Northern Ireland Grain Trade Association (NIGTA) president David O’Connor believes that a UK exit from the European Union will not benefit agriculture in Northern Ireland.
Speaking at the organisation’s annual dinner, held earlier this week, Mr O’Connor said that the referendum on UK membership of the EU represents a real challenge for the farming and food sectors.
“We, as NIGTA, do not believe that a UK exit from Europe will benefit Northern Ireland agriculture.
“As recently stated by some industry leaders within Europe, UK companies have open access to 500 million consumers and in the event of an exit no one has been able to guarantee our continued access to those consumers or markets.
“Northern Ireland’s feed industry imported almost three million tonnes of raw materials through our ports last year.

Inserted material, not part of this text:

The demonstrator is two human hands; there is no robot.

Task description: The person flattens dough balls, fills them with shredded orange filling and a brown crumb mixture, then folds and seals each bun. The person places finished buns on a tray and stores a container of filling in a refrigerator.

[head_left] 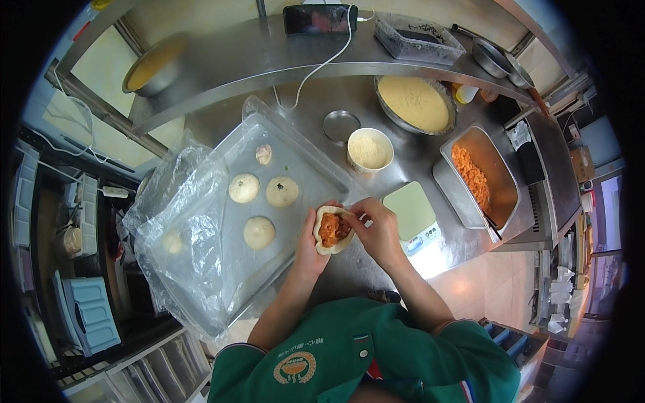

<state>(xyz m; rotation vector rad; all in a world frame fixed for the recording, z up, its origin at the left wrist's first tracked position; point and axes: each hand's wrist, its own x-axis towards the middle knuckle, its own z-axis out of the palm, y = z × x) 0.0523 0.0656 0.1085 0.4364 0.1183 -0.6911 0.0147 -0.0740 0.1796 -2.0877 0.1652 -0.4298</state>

Of this total, over half came from mainland Europe.
“We in Northern Ireland are the only part of the UK with a land border with Europe and every day substantial volumes of animal feed move across this border, both materials and finished feed.
“Agriculture in Northern Ireland also relies on the free flow of labor from inside and outside Europe to help keep our costs competitive whilst we trade in a global market.”
Mr O’Connor then asked the question: “will we keep this free flow of labour if we are outside the EU?”
Mr O’Connor also recognises that local agriculture is in the midst of some very challenging times. Courtesy of his speech, he highlighted the parlous state of milk prices while the pig industry continues to struggle.
“We still have no idea when and if we will get access to the Chinese markets with our pork and bacon,” he said.
“I am also aware that beef farmers are now losing in access of over £1 million per week.”
Mr O’Connor attributes these challenges to the fact that world milk production increased by 1.8% last year.
“Cheaper commodity prices, following years of good crops, reduced demand caused by poorer economic conditions in China and Africa and trade restrictions, especially in Russia, are other factors that have helped bring about the current situation,” he said.
He continued: “But we also have significant strengths, not least the family farm structure that prevails in Northern Ireland; the husbandry skills of our farmers, their dedication and their work ethic.
“We also have a well-educated workforce at farm level which should be the foundation of a highly successful food industry.
“We, as an industry, need to build on this foundation. We need communication, integration, a market focus and a common purpose throughout the food chain.
Mr O’Connor concluded: “The Northern Ireland food industry has to step up its game and become more competitive, better at marketing and more innovative.
“Most importantly we have to build on our strengths, our climate, our green pastures, the strength of our people in farming, processing and the wider supply chain.
“Our island status gives us a natural barrier that makes it much easier for us to control our agri inputs and also to prevent the spread of disease. This has allowed us to create a food fortress with one of the highest integrity food supply chains in the world.
“We also have world class expertise in our local Universities, including the internationally recognised work on food safety at the Institute for Global Food Security at Queens plus AFBI and CAFRE.”